■ ASSIGNED TASK ■
After reading the data below, copy out every line that contains the word "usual".

### EXCERPTED RECORDS ###

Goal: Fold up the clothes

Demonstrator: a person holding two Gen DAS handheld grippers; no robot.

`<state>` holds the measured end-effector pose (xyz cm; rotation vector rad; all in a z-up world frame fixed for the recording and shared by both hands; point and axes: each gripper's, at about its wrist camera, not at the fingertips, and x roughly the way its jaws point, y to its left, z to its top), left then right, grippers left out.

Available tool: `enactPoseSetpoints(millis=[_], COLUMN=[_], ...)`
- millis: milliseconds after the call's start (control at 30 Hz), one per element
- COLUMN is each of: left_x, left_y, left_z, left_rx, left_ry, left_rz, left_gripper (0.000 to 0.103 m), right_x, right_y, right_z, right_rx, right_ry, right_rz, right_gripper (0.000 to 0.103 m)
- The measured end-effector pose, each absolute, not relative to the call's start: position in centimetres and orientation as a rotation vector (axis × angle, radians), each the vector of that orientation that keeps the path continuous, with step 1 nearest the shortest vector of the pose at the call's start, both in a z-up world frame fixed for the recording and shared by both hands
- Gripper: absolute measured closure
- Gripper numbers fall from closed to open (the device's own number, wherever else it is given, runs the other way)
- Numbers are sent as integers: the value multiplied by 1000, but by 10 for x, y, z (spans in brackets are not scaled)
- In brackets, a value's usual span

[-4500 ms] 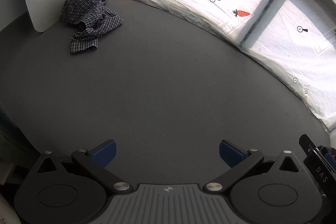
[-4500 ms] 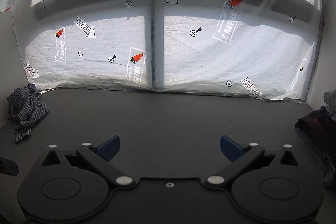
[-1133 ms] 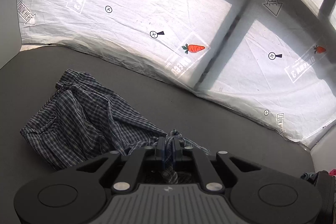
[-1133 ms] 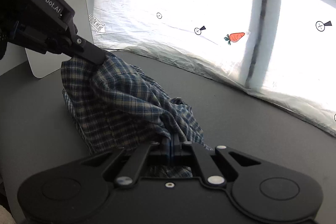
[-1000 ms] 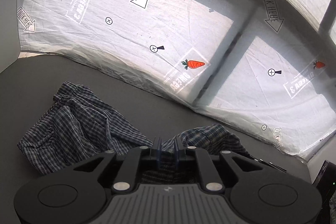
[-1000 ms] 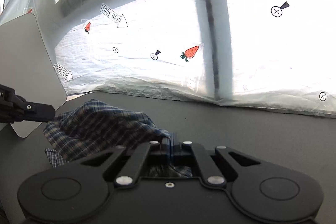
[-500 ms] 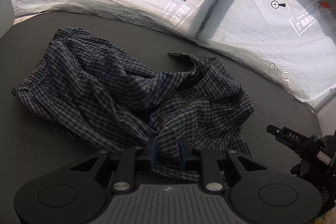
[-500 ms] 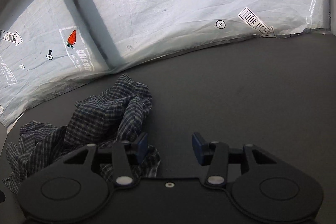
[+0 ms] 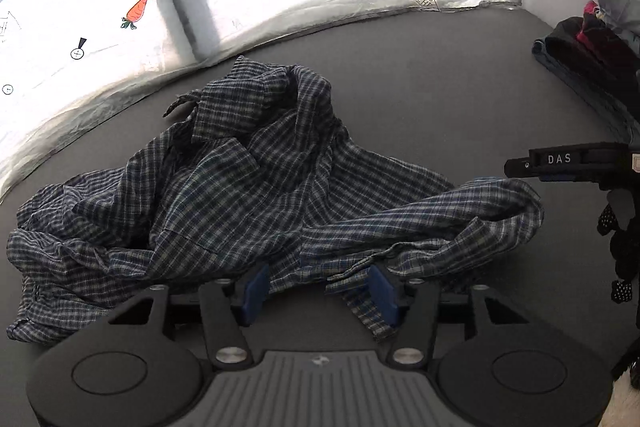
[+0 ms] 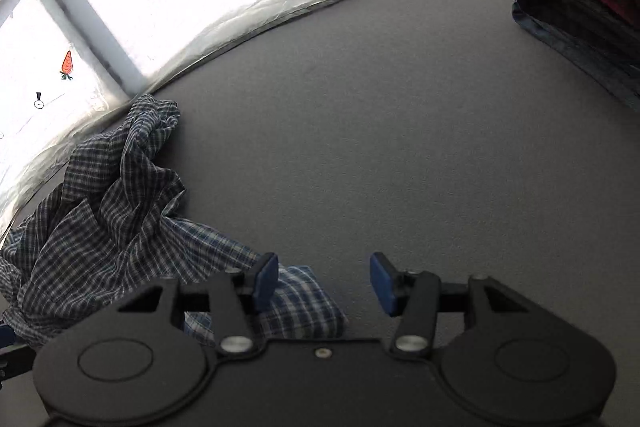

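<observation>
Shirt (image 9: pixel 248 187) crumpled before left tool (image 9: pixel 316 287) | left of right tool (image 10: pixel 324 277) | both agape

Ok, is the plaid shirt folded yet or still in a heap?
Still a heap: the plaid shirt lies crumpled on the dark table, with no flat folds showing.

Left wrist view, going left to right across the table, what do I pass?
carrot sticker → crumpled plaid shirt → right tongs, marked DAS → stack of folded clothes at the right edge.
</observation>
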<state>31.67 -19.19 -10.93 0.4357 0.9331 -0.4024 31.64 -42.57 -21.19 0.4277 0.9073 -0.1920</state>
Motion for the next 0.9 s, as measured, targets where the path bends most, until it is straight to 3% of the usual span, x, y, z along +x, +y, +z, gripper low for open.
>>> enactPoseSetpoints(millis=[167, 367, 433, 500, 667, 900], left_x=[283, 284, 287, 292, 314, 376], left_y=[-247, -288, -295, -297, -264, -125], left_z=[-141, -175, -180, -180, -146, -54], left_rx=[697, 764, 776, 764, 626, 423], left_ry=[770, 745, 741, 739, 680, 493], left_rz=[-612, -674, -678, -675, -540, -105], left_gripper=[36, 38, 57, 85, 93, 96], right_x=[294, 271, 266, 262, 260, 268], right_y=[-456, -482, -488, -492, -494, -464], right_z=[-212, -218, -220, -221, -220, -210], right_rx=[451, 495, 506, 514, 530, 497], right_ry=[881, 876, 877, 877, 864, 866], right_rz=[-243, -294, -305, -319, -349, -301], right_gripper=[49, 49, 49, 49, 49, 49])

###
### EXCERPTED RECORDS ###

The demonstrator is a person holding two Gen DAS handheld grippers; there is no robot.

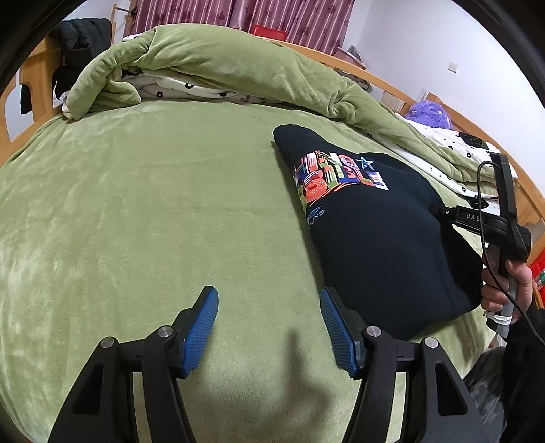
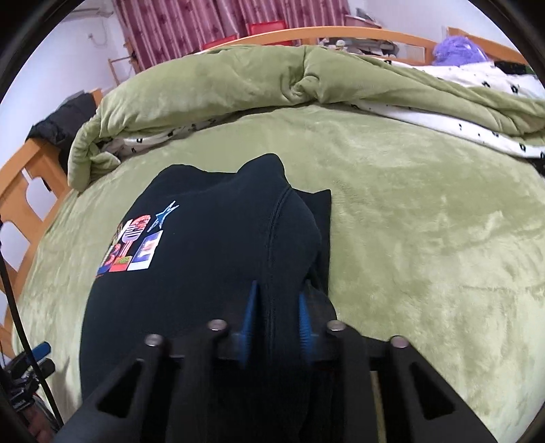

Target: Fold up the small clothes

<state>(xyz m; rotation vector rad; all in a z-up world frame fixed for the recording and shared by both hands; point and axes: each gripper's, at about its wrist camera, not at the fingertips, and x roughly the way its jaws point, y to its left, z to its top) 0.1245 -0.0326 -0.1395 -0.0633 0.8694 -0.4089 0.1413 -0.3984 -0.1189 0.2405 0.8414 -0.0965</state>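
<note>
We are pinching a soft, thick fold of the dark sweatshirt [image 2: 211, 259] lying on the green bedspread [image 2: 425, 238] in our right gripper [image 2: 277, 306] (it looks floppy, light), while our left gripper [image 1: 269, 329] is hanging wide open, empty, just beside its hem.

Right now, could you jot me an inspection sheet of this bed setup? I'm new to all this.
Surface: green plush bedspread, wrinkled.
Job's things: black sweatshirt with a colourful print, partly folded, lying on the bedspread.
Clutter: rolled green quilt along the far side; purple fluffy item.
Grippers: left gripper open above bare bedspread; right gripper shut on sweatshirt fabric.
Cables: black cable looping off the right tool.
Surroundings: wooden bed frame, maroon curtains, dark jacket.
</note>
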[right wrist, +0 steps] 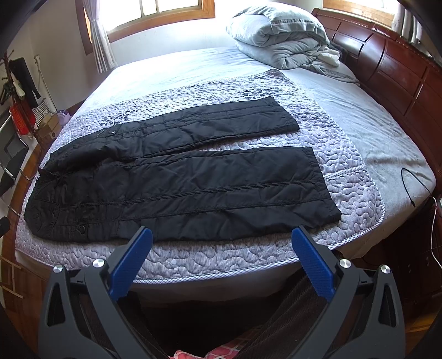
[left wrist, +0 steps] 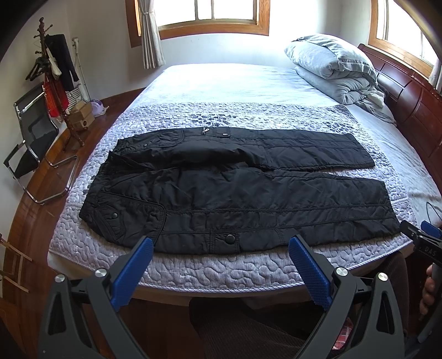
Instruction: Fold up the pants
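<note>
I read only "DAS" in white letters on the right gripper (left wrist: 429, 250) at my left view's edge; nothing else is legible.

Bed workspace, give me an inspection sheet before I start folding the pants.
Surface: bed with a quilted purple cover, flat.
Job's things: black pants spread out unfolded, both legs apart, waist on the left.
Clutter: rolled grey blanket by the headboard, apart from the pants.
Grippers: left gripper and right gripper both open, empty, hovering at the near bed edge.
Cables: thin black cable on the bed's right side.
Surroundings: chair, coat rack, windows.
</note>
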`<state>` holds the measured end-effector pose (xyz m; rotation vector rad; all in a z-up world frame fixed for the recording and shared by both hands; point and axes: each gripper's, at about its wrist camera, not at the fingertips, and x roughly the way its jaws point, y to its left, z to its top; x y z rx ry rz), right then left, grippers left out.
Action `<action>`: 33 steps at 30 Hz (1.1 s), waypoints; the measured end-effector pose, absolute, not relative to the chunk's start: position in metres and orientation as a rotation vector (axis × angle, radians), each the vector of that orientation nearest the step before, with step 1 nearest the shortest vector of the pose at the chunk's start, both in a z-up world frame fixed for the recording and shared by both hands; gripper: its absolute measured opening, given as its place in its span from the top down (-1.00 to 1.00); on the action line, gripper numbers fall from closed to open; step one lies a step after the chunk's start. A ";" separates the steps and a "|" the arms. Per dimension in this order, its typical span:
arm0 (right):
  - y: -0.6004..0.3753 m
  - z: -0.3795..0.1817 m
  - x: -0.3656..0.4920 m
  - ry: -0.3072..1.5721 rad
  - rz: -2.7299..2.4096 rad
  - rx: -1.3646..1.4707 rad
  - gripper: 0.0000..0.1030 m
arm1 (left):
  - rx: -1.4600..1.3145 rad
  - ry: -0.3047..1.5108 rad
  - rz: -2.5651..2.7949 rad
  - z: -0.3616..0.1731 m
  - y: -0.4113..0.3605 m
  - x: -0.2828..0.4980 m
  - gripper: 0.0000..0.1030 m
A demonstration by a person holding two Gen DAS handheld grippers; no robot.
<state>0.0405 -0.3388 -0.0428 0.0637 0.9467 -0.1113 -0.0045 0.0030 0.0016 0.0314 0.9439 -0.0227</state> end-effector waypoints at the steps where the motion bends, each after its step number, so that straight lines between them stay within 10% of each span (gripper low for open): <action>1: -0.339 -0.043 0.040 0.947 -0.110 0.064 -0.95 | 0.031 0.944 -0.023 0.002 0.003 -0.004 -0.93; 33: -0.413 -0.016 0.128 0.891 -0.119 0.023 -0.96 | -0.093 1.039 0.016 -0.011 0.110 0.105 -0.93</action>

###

■ SOLUTION TO THIS EXERCISE ■
- In brackets, a value's usual span
Motion for the next 0.9 s, as measured, targets where the path bends most, until it is straight to 3% of the usual span, x, y, z along +x, +y, +z, gripper low for open.

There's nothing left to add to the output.